2748号


初乗り短縮運賃 調査会は了承持ち越す

内閣府消費者委員会の「公共料金専門調査会」が18日開かれ、東京特別区・武三地区のタクシー初乗り距離短縮運賃の申請(公定幅運賃の変更要請)をめぐり、3回目の審議をした。意見の取りまとめを目指したが「中・長距離は値上げになることを、はっきり知らせるべき」「需要の掘り起こしにつながらない可能性もある。ドライバーの労働環境に配慮を」など注文が相次ぎ、この日の了承を持ち越した。次回は月内の予定。


都内でタク関与の死亡事故 今年14件目

東京都内で今年14件目のタクシー関与の交通死亡事故が10日、あきる野市で発生した。警視庁などによると、午後9時13分ごろ、乗務員(52)が同市瀬戸丘の伊奈福生線を滝山海道へ実車走行中、路上に倒れていた女性(72)に衝突。女性はまもなく死亡が確認された。天候は雨。16日現在、都内タクシー死亡事故の数は前年同期比1件増。法人は9件で2件増。

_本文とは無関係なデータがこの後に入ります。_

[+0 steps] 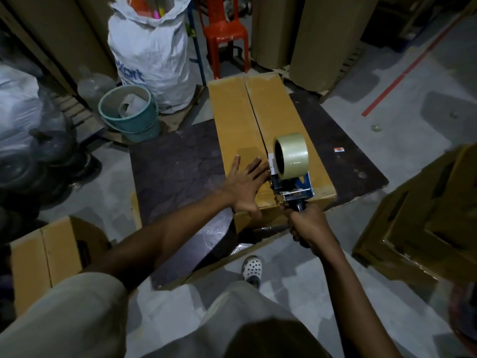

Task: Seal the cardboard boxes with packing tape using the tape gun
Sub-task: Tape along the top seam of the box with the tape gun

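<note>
**Fingers (255,167) flat on the cardboard box (237,120), tape gun (294,187) in a tight grip**

On the left hand (244,187): fingers straight and spread wide, pressed flat on top of the cardboard box, holding nothing. On the right hand (308,226): fingers curled all the way round the dark handle of the tape gun, gripping it hard.

Closest in: pale sleeves and one white shoe (252,267) with little holes, down on the grey floor.

Next out: both hands at the near end of the long cardboard box, left hand just beside the tape gun. Tape gun resting on the box top, right on the dark gap between the two flaps, with a big roll of clear tape (290,156) standing up on it. Under the cardboard box: a dark board (178,166) lying flat on the floor.

Off to the near left: a smaller box (46,251). Off to the near right: a stack of brown boxes (426,215).

Further back on the left: a teal bucket (129,112) with something white inside, near the far corner of the dark board. Behind it: a big white sack (152,52) with blue letters.

Farthest away: a red plastic chair (222,32), tall brown cardboard sheets (322,34) standing up, and a red line (402,71) across the floor on the right.
</note>
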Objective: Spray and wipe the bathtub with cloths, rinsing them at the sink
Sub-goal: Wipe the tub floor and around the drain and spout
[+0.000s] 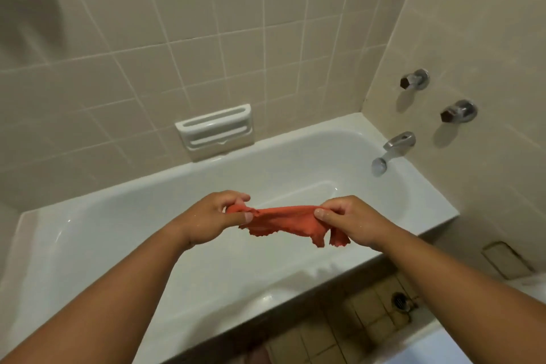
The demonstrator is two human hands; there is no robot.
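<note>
The left hand and right hand, grips pinching opposite ends, hold the orange cloth over the bathtub

The cloth stretches between the left hand and right hand above the bathtub. The spout overhangs its right end; the soap holder sits on the far wall.

Domestic bathroom, white bathtub set against beige tiled walls, chrome taps and spout, recessed soap dish, floor drain
</note>
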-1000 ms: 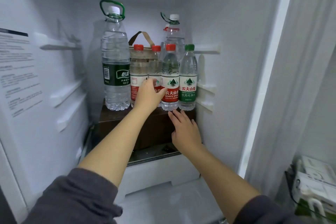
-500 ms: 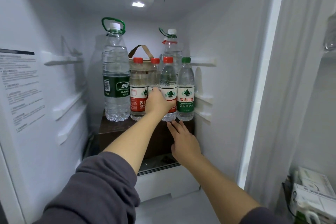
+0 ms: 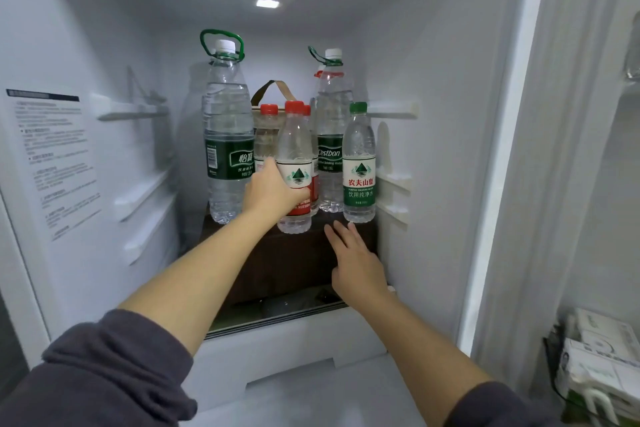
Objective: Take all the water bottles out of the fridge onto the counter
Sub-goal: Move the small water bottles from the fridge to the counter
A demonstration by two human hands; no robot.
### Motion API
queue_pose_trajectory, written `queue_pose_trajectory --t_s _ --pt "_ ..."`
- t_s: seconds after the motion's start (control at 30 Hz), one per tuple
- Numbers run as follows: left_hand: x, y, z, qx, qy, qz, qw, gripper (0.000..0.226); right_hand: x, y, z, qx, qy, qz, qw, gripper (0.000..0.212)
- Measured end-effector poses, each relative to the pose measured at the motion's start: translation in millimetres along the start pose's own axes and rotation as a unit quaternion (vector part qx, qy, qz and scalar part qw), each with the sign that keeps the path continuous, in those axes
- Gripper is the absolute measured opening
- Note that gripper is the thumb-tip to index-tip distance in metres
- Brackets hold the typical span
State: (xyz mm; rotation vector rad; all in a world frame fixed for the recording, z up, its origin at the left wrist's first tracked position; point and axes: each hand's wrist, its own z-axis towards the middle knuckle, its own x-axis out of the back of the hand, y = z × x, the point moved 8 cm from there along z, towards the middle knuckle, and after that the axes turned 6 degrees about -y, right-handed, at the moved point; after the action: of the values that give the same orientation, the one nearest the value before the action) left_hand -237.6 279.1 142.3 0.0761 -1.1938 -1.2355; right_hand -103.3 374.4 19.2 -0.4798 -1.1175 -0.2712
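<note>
Inside the open fridge, several water bottles stand on a dark brown box (image 3: 287,263). My left hand (image 3: 268,192) is shut on a small red-capped bottle (image 3: 294,156), which is pulled forward so its base hangs past the box's front edge. Two more red-capped bottles (image 3: 266,135) stand behind it, partly hidden. A small green-capped bottle (image 3: 359,166) stands at the right. Two tall bottles with green handles are at the left (image 3: 227,135) and back right (image 3: 330,121). My right hand (image 3: 356,263) rests flat and open against the box's front, below the green-capped bottle.
The fridge walls (image 3: 433,149) close in on both sides, with shelf rails (image 3: 138,204) sticking out. A white drawer (image 3: 294,347) sits under the box. A brown bag handle (image 3: 273,88) shows behind the bottles. Cartons (image 3: 602,367) fill the door shelf at the lower right.
My left hand has closed around the front red-capped bottle and drawn it forward off the row. The right hand has stayed against the box. The view has tilted up slightly.
</note>
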Motion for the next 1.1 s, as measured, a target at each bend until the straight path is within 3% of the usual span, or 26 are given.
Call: queue_pose_trajectory --t_s 0.17,0.27,0.37,0.47,0.6,0.77,1.0,1.1 --pt "22.0 -22.0 -7.6 0.007 0.015 -0.006 1.0 0.063 2.0 -1.8 1.5 -0.017 -0.023 0.003 1.0 0.078" --pt "22.3 -24.2 -11.8 0.008 0.01 -0.016 1.0 0.062 10.6 -2.2 4.7 -0.024 -0.03 0.022 0.999 0.065" --pt "20.5 -25.6 -11.1 0.015 0.001 -0.02 1.0 0.062 40.4 3.2 9.0 -0.055 0.11 0.095 0.988 0.049" --pt "20.4 -27.2 -8.4 0.022 -0.008 -0.026 0.999 0.062 68.0 22.6 17.9 -0.129 0.231 0.219 0.939 0.056" --pt "18.6 -29.7 -7.2 0.034 -0.009 -0.034 0.999 0.061 79.8 38.7 45.9 -0.199 0.228 0.326 0.896 0.055" --pt "17.1 -32.0 -4.9 0.032 -0.005 -0.041 0.999 0.06 79.5 42.3 64.0 -0.233 0.233 0.34 0.881 0.056" --pt "17.4 -35.0 -5.3 0.036 -0.005 -0.046 0.998 0.062 73.9 31.0 66.5 -0.189 0.189 0.321 0.909 0.067" --pt "14.4 -39.5 -7.4 0.037 0.008 -0.07 0.997 0.067 77.1 27.9 75.1 -0.165 0.155 0.376 0.898 0.072"
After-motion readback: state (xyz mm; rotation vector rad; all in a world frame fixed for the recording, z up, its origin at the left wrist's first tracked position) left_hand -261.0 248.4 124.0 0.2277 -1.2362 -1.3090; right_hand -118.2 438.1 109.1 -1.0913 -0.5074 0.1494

16日には、町田市で都内法人タクシーの健康起因事故が起きた。警視庁などによると、午前11時25分ごろ、乗務員(67)が町田市原町田の原町田大通りを実車で走行中、道路脇のビルにぶつかった。乗務員が所属する営業所の管理者は17日、記者に「健康診断で異常はなかったが、9月に体調不良を訴えた。検査で問題は見つからず、復帰を希望したため診断書を貰った上で乗務を開始した。当日の点呼でも異常は見られなかった」と話した。


都内個人タク 営収・所得が改善

東京都個人タクシー協会が10月に発行した経営白書によると、都内個人タクシー事業者の営業収入や所得が改善傾向にあることがわかった。今回、判明した2015年度の集計によれば14年度に比べ営業収入が15万2743円、家計所得が24万7924円増加している。需要を示す指標がいずれも微増したほか、経費の中の燃料油脂費が大きく低下し、所得を押し上げた。東京都個人タクシー協会が会員事業者の中の4024人分のデータをまとめた。家計所得は配偶者などを従業員として雇用している場合、その人の給与も合わせた額になる。


関運局が初乗り短縮運賃を説明

関東運輸局は16日の専門紙会見で、東京の初乗り距離短縮運賃問題や都内個人タクシーの無車検運行について見解を述べた。初乗り距離短縮運賃では、自動車交通部長が、初乗り1052b410円、加算237b(90秒)で80円という普通車上限運賃が国土交通省の案と説明。「大型車の下限が普通車上限と全く同じになるよう考えているか」との質問には、旅客二課長が「審査中」と答えるにとどまった。東京交通新聞の読者から「初乗り短縮になれば、乗客から信号も無い細い裏路地を通るよう指示されることが増えると心配。警察とは調整しているのか」と言う訴えがあったため、その点を質問したところ、同部長は「現時点で警察と協議はしていないが、実施後にそういった話があがるようなら対応を考えたい」と述べた。
無車検運行については、自動車技術安全部長が「業界から対策の報告を受けており、適切に実施されているかフォローアップしていく」と述べた。3カ月点検を行いつつも、無車検状態に気付かなかった整備工場については「法令違反はないと考えている」と回答。法定点検項目に車検の期限確認は含まれていないようだ。
監査指導部長は「事実確認の上で厳正に対処する。個人タクシーは運行管理、車両管理にも責任を持つ。危機感を持って対応するよう所属団体にも指導したい」と述べた。